BEGIN
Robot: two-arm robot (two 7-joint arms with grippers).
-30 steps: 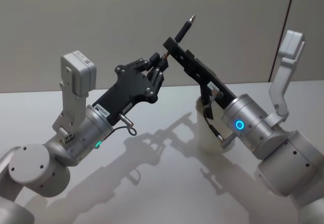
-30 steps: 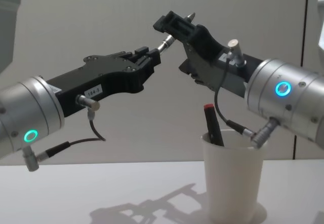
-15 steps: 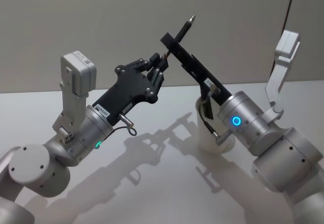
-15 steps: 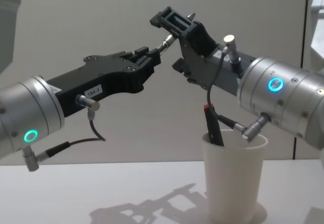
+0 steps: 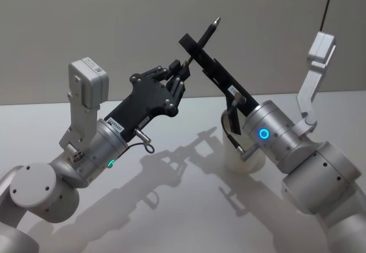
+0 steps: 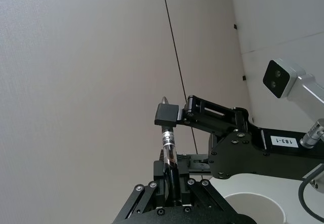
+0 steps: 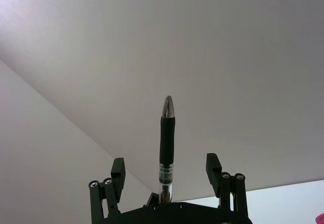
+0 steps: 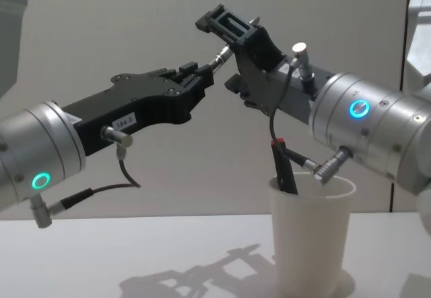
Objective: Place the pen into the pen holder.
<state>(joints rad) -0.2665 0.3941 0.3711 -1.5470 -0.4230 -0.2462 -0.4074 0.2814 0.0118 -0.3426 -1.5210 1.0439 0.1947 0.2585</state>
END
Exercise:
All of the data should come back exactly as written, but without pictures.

Expected answer:
Robot: two-arm robot (two 7-joint arms with grippers).
-30 steps: 
-30 steps: 
-15 steps: 
-15 steps: 
+0 steps: 
+0 steps: 
+0 steps: 
+0 steps: 
Objective: Place the pen into the pen holder.
<state>(joints rad) -0.2665 0.3941 0.3711 -1.5470 -0.4230 -0.2462 -0.4074 0.2814 0.0118 -0.3426 -1.5210 1.0439 0.1947 0.2585</state>

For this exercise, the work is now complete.